**Task objective**
Pictures should be omitted; restate word for word the lines from the one holding "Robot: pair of" through the last line of the entries below.
_____
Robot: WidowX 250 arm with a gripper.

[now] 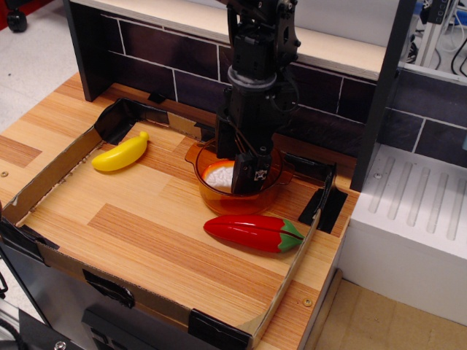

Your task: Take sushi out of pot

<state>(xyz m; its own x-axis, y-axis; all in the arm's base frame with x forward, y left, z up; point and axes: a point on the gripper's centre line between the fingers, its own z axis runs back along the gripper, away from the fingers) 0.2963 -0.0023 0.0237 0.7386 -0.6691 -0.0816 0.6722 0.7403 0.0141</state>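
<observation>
Nearest, just in front of the pot, lies a red chili pepper. The pot holds the sushi, its white top showing at the left side. The gripper reaches down into the pot over the sushi, likely placed for the grasp; whether its fingers are apart or clamped, I cannot tell. A banana lies well left of the pot.

My black arm came down from above, nearly vertical, wrist tilted slightly toward the front. My black metal gripper pointed downward at its lowest reach. Whether my jaws stood apart or together, I could not tell.
</observation>
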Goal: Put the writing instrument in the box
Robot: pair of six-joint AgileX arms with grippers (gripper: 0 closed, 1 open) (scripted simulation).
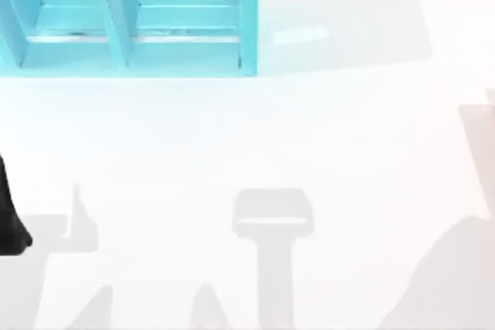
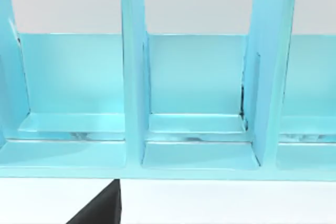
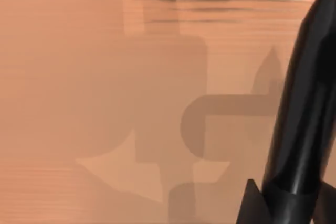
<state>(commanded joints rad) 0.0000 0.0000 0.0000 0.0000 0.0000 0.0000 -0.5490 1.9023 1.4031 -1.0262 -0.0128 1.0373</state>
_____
**Response to this exercise**
Robot: pair of six-joint AgileX arms with grippers (gripper: 0 closed, 1 open) (scripted simulation).
<state>(commanded joints rad) 0.0000 0.0000 0.0000 0.0000 0.0000 0.0000 -0.5490 1.9023 1.4031 -1.0262 -0.0128 1.0373</state>

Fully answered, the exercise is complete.